__WORK INSTRUCTIONS__
Across the records, count every line that includes "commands" and give the number by itself.

__RECORDS PROVIDED__
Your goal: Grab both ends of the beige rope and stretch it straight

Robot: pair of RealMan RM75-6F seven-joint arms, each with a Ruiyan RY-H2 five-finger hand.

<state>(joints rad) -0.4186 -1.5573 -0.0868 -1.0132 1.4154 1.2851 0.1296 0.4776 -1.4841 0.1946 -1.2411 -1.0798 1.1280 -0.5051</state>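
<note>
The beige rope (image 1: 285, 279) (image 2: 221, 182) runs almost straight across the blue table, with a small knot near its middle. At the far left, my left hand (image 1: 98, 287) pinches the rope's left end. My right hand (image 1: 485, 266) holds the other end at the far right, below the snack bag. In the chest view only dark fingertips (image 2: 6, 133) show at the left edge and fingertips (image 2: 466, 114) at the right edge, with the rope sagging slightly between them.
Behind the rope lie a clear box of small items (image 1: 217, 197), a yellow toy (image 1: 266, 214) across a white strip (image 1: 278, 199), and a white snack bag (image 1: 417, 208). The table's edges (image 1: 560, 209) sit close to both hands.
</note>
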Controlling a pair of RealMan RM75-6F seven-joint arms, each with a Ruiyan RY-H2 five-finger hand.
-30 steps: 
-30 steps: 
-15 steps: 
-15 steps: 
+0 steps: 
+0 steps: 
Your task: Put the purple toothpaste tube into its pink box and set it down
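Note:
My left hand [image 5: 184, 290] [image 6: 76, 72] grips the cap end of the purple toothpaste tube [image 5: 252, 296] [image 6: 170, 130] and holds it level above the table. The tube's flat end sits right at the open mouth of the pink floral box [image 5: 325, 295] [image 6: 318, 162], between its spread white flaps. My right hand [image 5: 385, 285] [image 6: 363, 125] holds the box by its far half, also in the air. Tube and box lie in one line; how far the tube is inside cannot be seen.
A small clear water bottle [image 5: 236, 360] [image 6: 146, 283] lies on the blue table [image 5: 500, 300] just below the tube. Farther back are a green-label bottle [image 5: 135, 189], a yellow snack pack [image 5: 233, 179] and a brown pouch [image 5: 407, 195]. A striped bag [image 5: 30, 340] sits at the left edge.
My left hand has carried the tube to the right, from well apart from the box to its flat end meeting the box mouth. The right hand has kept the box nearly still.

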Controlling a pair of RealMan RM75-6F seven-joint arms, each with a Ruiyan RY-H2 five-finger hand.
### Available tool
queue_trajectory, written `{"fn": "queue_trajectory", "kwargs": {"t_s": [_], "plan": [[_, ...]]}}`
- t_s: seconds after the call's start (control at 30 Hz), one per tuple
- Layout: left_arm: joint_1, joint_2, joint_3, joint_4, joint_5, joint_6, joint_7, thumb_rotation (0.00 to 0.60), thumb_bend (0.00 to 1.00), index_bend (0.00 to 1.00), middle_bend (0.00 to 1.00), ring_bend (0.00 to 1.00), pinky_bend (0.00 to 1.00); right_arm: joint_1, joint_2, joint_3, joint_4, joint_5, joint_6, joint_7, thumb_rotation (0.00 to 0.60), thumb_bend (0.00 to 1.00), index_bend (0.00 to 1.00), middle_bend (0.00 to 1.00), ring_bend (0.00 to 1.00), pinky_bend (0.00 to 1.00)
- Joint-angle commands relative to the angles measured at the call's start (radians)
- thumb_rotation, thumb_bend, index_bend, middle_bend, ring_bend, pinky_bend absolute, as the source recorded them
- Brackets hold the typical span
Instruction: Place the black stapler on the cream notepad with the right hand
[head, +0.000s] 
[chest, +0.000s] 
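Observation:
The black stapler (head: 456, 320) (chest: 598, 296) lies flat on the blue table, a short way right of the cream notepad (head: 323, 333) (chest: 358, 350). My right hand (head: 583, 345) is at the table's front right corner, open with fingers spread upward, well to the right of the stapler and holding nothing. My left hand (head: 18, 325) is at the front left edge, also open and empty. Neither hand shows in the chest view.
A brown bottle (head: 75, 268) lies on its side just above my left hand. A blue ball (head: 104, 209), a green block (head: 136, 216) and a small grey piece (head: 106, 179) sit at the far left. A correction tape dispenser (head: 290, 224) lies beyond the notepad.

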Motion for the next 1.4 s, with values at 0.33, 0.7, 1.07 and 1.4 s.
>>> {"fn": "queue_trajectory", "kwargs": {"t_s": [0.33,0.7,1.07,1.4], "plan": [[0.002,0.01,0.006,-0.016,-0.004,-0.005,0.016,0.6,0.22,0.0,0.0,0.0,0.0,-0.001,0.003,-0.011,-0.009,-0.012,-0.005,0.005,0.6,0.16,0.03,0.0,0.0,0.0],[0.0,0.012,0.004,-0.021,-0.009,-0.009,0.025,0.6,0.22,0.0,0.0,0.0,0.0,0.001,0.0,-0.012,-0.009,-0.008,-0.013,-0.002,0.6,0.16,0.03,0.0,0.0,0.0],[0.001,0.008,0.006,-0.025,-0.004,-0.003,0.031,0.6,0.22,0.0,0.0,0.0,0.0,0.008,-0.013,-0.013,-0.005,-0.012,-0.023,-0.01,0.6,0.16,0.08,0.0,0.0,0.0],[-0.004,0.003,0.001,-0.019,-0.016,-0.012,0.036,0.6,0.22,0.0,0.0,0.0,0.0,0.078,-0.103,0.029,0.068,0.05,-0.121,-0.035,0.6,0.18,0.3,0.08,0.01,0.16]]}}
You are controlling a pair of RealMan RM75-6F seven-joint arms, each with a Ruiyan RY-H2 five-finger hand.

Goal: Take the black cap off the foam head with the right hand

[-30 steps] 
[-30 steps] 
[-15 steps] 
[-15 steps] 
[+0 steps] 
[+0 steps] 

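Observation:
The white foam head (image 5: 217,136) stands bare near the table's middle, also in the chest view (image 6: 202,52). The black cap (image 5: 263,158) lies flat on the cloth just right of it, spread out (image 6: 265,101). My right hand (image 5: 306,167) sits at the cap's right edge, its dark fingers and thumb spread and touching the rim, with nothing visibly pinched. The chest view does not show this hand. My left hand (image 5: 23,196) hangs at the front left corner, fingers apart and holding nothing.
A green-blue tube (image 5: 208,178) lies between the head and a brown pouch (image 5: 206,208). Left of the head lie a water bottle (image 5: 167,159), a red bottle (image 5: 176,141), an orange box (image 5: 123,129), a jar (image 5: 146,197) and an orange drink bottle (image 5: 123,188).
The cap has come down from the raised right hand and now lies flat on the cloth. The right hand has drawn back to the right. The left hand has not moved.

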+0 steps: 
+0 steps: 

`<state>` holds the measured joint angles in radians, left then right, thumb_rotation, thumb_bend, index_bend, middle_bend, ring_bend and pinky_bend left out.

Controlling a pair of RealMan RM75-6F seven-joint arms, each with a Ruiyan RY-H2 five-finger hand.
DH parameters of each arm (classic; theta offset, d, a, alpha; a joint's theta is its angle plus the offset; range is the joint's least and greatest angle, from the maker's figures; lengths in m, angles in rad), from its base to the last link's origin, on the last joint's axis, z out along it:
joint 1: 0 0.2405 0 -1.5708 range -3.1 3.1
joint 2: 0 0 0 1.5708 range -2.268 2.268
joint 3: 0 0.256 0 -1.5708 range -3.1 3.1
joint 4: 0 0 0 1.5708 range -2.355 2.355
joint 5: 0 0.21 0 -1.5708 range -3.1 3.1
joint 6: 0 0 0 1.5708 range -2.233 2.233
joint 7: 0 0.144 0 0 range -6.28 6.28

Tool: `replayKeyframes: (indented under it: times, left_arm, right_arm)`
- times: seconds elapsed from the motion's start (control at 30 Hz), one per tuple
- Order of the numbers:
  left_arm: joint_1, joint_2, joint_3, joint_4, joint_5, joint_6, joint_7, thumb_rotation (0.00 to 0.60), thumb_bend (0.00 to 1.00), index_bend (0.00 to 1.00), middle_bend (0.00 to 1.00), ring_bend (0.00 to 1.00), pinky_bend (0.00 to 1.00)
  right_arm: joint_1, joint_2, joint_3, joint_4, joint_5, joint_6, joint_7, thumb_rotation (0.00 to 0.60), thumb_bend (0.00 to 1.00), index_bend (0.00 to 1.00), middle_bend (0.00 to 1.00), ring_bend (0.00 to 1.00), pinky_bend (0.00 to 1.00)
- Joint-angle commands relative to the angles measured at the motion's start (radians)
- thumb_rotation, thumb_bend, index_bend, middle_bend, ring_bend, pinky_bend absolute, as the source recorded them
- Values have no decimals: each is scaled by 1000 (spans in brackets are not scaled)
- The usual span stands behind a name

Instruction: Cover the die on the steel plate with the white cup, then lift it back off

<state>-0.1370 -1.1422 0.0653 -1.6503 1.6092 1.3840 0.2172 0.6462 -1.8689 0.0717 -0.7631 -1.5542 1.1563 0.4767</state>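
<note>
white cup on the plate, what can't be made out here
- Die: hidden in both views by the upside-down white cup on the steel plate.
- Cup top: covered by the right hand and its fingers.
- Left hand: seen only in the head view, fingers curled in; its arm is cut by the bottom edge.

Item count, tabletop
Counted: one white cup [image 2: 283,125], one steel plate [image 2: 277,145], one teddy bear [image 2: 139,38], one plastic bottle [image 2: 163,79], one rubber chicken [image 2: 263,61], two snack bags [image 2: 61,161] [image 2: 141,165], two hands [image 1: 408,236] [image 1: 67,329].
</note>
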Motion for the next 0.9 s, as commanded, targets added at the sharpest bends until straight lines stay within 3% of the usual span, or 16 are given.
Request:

__ANSWER BOX__
2